* _TO DO_:
Report each line of the data below in which "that" appears.

* _DATA BLOCK_:
- Opening Delimiter -

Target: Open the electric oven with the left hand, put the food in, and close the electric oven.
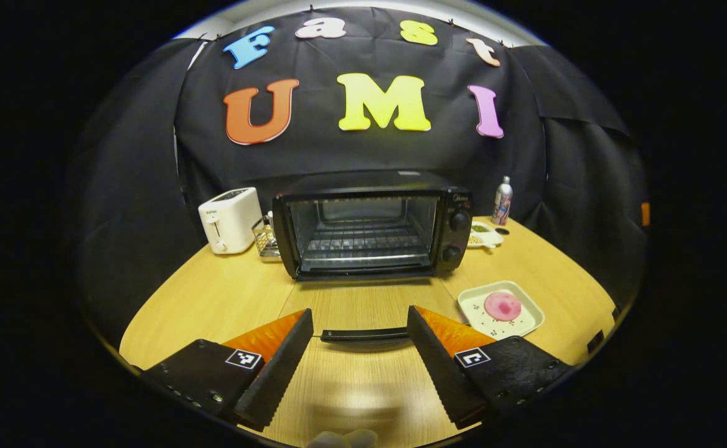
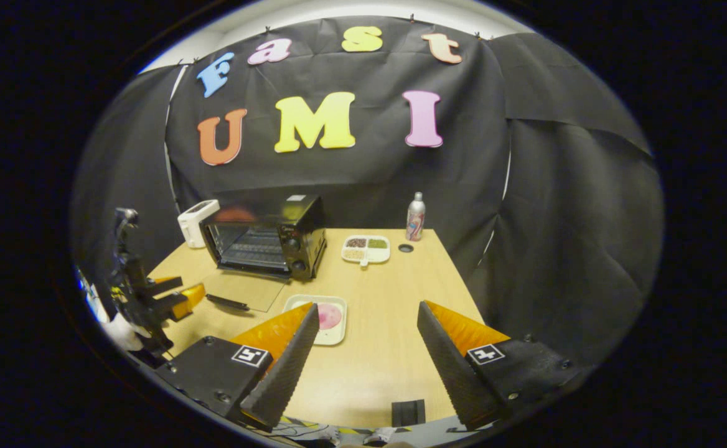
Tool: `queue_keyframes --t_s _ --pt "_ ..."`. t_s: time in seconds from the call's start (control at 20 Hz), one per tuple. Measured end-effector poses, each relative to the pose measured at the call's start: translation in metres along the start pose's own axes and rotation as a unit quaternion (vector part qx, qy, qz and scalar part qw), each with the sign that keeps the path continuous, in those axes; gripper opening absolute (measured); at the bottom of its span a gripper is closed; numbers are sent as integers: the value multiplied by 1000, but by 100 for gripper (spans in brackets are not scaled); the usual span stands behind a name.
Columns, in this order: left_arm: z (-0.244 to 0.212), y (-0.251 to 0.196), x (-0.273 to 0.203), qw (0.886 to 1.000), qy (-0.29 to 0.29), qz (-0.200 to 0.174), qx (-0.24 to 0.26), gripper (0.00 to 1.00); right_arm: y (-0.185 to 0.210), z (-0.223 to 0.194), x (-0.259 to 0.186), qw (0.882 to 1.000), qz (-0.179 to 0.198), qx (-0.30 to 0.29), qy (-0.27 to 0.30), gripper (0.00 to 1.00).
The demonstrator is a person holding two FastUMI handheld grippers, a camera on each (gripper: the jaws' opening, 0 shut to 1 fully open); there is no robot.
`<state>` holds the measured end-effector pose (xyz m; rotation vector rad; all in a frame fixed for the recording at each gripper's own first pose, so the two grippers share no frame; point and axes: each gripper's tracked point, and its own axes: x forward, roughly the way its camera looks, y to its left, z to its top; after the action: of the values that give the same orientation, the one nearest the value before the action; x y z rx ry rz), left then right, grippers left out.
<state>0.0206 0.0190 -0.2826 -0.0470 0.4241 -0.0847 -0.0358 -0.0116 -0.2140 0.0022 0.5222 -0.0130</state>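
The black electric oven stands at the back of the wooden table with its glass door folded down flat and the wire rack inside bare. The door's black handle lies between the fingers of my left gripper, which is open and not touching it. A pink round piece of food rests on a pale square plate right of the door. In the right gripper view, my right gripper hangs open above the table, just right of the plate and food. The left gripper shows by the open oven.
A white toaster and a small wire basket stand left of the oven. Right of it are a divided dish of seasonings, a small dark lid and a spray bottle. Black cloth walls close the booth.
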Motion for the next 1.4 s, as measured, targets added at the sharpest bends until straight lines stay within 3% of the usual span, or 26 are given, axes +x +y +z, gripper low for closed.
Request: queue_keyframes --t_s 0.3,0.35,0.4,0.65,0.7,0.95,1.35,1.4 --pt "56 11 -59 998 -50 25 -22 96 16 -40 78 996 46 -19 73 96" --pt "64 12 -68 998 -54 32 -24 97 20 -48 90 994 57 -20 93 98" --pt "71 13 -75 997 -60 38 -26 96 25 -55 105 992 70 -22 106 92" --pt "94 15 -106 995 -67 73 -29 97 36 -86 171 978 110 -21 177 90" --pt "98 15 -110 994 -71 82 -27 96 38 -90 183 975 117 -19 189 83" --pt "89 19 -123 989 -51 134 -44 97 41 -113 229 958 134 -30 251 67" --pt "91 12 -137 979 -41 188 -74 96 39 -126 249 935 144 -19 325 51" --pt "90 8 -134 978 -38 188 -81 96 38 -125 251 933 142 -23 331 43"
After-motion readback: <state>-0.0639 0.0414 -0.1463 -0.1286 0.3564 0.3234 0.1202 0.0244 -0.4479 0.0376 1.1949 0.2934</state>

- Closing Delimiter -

* _YOUR RESPONSE_:
Tool: `queue_keyframes --t_s _ --pt "_ ..."`. t_s: time in seconds from the call's start (control at 20 Hz), one per tuple. Measured end-effector poses, each relative to the pose measured at the call's start: translation in metres along the start pose's own axes and rotation as a unit quaternion (vector part qx, qy, qz and scalar part qw), each with the sign that keeps the path continuous, in those axes; gripper opening absolute (measured); at the bottom of its span a gripper is closed; numbers are sent as integers: the value multiplied by 1000, but by 100 for gripper (spans in brackets are not scaled); the usual span stands behind a name.
`<state>` holds the measured end-effector pose (xyz m; rotation vector rad; all in a frame fixed for the recording at each gripper's own first pose, so the two grippers share no frame; point and axes: each gripper's tracked point, and its own axes: x forward, roughly the way its camera looks, y to its left, z to its top; after the action: of the values that give the same orientation, the one nearest the value before the action; x y z rx ry rz), left then right, grippers left out.

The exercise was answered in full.